| WORK TO BE COMPLETED |
Copy out the lines of the records below, and only those lines, from the one with "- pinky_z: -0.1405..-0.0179" through the one with "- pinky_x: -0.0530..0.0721", exactly as they appear.

| DATA |

● ● ● ●

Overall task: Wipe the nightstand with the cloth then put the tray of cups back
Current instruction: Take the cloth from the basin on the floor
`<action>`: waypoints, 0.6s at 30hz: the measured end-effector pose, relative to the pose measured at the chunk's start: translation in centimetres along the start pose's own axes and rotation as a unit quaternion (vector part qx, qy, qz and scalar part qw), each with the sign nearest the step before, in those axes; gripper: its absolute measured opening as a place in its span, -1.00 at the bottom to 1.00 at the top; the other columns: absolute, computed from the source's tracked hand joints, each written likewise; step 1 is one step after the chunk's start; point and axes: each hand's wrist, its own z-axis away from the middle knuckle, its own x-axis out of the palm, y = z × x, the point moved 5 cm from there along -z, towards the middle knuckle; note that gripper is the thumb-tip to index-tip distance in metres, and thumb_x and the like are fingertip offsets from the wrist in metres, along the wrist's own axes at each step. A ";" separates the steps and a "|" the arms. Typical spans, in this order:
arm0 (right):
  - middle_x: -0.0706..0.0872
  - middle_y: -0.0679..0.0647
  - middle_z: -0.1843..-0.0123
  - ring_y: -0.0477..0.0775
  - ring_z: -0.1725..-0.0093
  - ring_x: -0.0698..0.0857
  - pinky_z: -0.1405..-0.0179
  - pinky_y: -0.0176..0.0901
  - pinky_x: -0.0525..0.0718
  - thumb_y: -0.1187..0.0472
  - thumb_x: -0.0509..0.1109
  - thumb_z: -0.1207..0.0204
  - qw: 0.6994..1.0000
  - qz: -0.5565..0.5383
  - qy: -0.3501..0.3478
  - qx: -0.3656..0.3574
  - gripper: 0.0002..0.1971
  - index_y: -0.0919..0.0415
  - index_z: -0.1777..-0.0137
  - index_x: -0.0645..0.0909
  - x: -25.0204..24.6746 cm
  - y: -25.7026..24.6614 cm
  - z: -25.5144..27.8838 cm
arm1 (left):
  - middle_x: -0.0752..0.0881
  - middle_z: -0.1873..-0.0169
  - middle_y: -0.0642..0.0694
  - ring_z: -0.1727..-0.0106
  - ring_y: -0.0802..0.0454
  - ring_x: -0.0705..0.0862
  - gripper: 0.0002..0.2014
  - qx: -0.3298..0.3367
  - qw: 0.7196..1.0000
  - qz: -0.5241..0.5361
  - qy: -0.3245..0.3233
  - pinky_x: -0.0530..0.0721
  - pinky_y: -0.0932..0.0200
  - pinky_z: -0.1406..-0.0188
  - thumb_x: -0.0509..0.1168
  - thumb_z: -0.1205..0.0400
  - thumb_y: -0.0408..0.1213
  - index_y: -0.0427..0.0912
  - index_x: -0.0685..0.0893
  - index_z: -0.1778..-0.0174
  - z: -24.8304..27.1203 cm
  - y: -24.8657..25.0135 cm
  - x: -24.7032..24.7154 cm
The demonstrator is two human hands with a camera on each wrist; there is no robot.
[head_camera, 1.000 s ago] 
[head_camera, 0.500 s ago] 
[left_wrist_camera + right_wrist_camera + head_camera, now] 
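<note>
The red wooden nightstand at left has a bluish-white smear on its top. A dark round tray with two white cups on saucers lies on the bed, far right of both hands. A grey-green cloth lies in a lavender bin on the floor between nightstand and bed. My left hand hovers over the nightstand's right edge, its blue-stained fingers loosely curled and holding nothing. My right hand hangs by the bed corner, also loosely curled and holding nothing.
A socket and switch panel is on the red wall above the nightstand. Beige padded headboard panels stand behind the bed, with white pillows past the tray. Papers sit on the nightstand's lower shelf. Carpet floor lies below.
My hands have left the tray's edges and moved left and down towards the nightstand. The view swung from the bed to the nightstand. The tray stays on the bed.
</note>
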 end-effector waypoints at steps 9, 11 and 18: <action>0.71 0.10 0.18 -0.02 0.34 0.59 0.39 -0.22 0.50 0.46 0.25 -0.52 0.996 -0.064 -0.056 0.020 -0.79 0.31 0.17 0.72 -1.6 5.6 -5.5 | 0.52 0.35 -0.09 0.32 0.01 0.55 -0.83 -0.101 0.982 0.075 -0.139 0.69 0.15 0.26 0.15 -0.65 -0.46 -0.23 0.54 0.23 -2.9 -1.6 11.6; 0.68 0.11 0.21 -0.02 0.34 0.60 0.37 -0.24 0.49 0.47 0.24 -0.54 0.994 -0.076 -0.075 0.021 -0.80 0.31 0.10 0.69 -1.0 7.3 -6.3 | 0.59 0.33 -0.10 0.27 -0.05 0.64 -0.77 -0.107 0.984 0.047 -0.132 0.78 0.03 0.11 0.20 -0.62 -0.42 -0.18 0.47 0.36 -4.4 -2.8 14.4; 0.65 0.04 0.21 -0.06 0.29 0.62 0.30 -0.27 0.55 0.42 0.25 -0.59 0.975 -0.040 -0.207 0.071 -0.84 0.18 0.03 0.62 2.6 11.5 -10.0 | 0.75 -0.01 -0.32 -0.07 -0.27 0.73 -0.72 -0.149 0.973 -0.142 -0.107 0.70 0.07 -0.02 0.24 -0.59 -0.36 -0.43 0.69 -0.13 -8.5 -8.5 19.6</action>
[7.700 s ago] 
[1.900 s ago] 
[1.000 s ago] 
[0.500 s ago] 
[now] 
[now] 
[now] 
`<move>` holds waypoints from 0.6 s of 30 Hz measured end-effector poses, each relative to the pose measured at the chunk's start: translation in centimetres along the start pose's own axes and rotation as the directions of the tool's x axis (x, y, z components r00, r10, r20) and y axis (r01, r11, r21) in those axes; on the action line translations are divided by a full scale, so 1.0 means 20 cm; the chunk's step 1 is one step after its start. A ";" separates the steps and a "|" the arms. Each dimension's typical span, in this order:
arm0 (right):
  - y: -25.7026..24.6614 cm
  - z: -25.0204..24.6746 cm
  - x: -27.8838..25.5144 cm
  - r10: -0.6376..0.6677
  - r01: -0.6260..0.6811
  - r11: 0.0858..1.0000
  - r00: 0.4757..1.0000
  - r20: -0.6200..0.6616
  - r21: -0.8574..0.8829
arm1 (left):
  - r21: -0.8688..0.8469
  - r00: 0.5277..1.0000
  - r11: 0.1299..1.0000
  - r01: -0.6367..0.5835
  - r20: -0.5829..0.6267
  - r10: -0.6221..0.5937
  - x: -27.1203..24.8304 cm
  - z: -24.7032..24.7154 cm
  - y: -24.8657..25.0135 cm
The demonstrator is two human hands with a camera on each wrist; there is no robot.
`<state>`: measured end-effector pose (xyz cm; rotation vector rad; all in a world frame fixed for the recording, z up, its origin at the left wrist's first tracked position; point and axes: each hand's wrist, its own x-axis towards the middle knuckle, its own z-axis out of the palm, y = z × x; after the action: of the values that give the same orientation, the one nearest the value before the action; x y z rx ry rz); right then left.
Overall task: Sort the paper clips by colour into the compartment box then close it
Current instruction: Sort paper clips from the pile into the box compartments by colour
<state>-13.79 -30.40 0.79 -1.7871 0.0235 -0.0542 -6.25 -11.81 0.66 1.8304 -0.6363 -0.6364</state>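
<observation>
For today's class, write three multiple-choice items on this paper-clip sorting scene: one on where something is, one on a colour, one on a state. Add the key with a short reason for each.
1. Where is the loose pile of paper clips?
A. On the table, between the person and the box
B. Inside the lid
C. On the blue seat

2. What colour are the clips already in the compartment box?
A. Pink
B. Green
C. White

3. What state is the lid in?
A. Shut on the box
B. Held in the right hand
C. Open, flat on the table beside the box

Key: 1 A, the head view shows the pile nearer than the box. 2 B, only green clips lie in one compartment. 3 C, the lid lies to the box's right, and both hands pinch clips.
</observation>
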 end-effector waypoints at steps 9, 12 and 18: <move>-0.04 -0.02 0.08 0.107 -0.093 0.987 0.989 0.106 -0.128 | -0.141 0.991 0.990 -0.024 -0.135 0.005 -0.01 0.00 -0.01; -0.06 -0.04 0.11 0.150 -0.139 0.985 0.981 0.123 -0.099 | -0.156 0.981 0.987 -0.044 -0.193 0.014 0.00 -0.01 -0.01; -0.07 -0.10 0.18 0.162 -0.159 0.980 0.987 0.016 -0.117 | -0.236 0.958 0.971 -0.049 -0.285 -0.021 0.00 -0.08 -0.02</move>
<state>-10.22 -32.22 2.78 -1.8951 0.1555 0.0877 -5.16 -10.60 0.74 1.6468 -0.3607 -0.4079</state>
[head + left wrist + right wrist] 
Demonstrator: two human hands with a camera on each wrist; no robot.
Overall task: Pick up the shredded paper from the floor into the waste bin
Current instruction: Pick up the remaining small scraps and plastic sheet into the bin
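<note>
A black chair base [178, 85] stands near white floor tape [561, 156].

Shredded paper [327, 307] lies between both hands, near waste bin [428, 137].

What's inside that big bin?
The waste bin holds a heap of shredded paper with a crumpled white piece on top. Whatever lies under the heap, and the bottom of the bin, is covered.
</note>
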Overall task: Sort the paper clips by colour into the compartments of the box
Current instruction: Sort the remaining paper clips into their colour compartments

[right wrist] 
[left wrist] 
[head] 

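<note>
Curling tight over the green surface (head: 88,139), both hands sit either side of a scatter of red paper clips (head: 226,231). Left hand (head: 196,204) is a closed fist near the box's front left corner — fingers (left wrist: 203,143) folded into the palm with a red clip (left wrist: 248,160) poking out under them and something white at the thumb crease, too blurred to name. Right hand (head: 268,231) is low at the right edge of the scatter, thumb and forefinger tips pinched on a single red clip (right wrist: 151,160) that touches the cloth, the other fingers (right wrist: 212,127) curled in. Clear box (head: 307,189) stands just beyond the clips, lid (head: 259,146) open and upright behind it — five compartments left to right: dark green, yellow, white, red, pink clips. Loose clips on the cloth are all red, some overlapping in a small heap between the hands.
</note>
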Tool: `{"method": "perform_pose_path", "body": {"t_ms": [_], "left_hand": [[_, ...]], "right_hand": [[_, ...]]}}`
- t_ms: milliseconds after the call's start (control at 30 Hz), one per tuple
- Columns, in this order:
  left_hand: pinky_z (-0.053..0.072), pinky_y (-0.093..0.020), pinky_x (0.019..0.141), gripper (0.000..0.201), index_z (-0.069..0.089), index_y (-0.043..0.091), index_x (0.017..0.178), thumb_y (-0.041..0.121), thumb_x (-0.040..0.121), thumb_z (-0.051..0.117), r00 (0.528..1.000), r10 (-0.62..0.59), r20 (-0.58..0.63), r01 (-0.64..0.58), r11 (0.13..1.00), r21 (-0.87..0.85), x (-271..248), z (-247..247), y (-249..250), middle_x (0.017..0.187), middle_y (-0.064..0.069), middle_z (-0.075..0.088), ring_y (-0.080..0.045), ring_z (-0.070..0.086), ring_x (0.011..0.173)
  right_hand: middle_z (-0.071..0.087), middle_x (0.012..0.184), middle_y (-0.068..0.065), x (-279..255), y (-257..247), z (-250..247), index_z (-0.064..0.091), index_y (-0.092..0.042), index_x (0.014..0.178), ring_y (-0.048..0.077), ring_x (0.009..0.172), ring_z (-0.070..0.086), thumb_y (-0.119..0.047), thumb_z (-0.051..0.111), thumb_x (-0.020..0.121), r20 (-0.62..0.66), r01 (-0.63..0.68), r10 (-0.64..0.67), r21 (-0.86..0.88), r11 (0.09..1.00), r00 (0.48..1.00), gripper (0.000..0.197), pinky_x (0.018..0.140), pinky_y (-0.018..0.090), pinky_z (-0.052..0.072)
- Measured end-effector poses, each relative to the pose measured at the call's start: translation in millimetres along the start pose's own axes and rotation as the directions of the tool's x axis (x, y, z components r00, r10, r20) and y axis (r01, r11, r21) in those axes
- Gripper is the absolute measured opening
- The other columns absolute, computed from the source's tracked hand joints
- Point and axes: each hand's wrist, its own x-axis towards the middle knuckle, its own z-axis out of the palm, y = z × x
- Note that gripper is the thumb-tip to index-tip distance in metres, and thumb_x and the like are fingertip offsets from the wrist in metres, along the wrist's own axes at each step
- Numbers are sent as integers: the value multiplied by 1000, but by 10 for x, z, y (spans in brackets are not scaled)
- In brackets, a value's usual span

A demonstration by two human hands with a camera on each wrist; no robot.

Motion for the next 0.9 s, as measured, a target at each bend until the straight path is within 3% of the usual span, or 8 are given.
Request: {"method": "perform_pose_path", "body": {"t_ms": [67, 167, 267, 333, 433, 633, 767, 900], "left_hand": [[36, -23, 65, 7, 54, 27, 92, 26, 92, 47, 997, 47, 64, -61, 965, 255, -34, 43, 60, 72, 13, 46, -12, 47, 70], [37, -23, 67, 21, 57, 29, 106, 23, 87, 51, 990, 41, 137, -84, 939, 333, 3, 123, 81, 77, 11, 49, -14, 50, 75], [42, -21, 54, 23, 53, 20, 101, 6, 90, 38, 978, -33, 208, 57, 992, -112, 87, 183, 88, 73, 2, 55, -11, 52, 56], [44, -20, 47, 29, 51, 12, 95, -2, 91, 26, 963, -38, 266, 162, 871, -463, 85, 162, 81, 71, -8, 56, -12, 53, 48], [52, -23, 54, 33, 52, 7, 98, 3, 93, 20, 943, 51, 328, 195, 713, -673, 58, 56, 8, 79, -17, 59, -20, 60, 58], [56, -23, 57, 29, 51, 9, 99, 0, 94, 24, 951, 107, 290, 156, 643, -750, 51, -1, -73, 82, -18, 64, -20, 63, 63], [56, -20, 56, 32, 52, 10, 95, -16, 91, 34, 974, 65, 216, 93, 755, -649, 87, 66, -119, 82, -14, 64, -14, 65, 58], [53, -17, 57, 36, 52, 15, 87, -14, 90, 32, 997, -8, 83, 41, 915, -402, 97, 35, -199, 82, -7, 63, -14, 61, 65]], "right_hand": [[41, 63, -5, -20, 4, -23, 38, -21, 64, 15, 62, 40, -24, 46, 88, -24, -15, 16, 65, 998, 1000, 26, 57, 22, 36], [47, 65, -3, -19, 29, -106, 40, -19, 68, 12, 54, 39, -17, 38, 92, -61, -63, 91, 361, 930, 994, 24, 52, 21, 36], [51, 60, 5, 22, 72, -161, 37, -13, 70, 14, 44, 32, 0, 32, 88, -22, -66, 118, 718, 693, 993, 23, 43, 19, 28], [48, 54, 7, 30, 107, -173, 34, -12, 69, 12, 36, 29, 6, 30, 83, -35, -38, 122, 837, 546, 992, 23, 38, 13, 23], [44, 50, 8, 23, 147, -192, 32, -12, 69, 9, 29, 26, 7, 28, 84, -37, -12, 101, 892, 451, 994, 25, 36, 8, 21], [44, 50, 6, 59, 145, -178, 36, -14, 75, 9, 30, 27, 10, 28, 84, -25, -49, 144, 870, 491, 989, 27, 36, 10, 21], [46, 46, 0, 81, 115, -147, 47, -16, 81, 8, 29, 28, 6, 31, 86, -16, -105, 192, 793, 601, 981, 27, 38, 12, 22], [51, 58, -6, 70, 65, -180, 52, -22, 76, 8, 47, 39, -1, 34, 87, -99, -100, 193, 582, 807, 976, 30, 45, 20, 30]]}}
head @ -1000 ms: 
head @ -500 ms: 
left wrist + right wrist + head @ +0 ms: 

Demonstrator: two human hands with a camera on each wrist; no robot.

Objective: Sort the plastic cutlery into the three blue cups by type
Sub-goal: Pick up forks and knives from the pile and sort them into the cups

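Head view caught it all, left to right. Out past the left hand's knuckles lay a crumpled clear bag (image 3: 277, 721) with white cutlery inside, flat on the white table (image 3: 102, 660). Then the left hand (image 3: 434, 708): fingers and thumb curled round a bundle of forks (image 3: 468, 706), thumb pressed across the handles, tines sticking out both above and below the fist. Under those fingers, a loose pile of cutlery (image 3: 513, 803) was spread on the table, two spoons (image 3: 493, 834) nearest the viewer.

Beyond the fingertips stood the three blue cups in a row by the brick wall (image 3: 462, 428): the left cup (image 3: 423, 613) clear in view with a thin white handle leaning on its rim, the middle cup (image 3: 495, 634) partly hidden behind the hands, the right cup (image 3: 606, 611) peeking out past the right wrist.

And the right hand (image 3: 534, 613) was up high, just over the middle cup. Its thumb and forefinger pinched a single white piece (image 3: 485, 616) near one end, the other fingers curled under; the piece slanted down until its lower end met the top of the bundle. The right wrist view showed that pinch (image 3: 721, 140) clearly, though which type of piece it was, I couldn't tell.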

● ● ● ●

| RESULT |
  - pinky_z: -0.1405..-0.0179
  - pinky_y: -0.0176..0.0901
  - pinky_x: -0.0525..0.0718
  - thumb_y: -0.1187..0.0472
  - thumb_x: -0.0509..0.1109
  - thumb_z: -0.1207..0.0204
  - qw: 0.6994..1.0000
  - qz: -0.5565..0.5383
  - qy: -0.3501..0.3478
  - qx: -0.3656..0.3574
  - gripper: 0.0002..0.1971
  - index_y: -0.0919..0.0415
  - index_z: -0.1777..-0.0137
  - index_x: -0.0645..0.0909
  - x: -25.0204..24.6746 cm
  - y: -25.7026..24.6614 cm
  - z: -25.5144..27.8838 cm
arm1 (left):
  - middle_x: -0.0752..0.0881
  - middle_z: -0.1873..-0.0169
  - middle_y: -0.0642..0.0694
  - ring_z: -0.1727..-0.0106
  - ring_y: -0.0802..0.0454
  - ring_x: -0.0705..0.0862
  - gripper: 0.0002..0.2014
  - qx: -0.3298..0.3367
  - qw: 0.7196..1.0000
  - qz: -0.5241..0.5361
  - qy: -0.3245..0.3233
  - pinky_x: -0.0530..0.0721

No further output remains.